The user application needs to specify the target slice only
for the root instance i.e. the explicit argument for the
EntityManager.persist(Object pc)
method. Slice computes
the transitive closure of the graph i.e. the set of all instances
directly or indirectly reachable from the root instance and stores
them in the same target slice.
Slice tracks the original database for existing instances. When an application issues a query, the resultant instances can be loaded from different slices. As Slice tracks the original slice for each instance, any subsequent update to an instance is committed to the appropriate original database slice.
You can find the original slice of an instance pc
by
the static utility method
SlicePersistence.getSlice(pc)
.
This method returns the slice identifier associated with the
given managed instance. If the instance is not
being managed then the method return null because any unmanaged or
detached instance is not associated with any slice.

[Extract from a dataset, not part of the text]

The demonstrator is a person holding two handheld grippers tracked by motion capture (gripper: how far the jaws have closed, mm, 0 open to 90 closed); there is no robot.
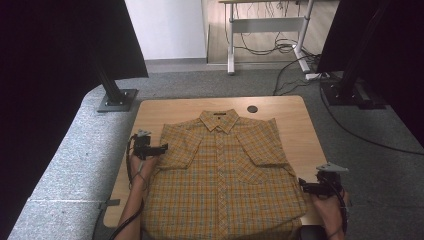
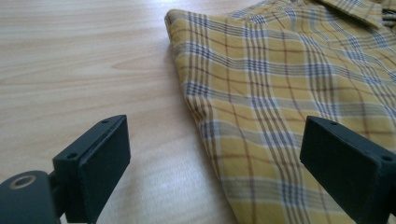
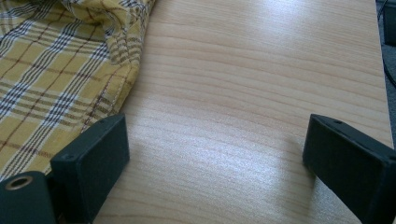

While Slice ensures that the transitive closure is stored in the
same slice, there can be data elements that are commonly referred by
many instances such as Country or Currency code. Such quasi-static
master data can be stored as identical copies in multiple slices.
The user application must enumerate the replicated entity type names in
openjpa.slice.ReplicatedTypes
as a comma-separated list
and implement a org.apache.openjpa.slice.ReplicationPolicy
interface. The ReplicationPolicy
interface
is quite similar to DistributionPolicy
interface except it returns an array of target slice names instead
of a single slice.
String[] replicate(Object pc, List<String> slices, Object context);
The default implementation assumes that replicated instances are stored in all available slices. If any such replicated instance is modified then the modification is updated to all target slices to maintain the critical assumption that the state of a replicated instance is identical across all its target slices.
Each slice can be configured independently with its own JDBC driver and other connection parameters. Hence the target database environment can constitute of heterogeneous databases.
The database slices participate in a global transaction provided
each slice is configured with a XA-compliant JDBC driver, even
when the persistence unit is configured for RESOURCE_LOCAL
transaction.
RESOURCE_LOCAL
transaction then each slice is committed without any two-phase
commit protocol. If commit on any slice fails, then atomic nature of
the transaction is not ensured.
No relationship can exist across database slices. In O-R mapping parlance, this condition translates to the limitation that the transitive closure of an object graph must be collocated in the same database. For example, consider a domain model where Person relates to Address. Person X refers to Address A while Person Y refers to Address B. Collocation Constraint means that both X and A must be stored in the same database slice. Similarly Y and B must be stored in a single slice.
Slice, however, helps to maintain collocation constraint automatically. The instances in the closure set of any newly persistent instance reachable via cascaded relationship is stored in the same slice. The user-defined distribution policy requires to supply the slice for the root instance only.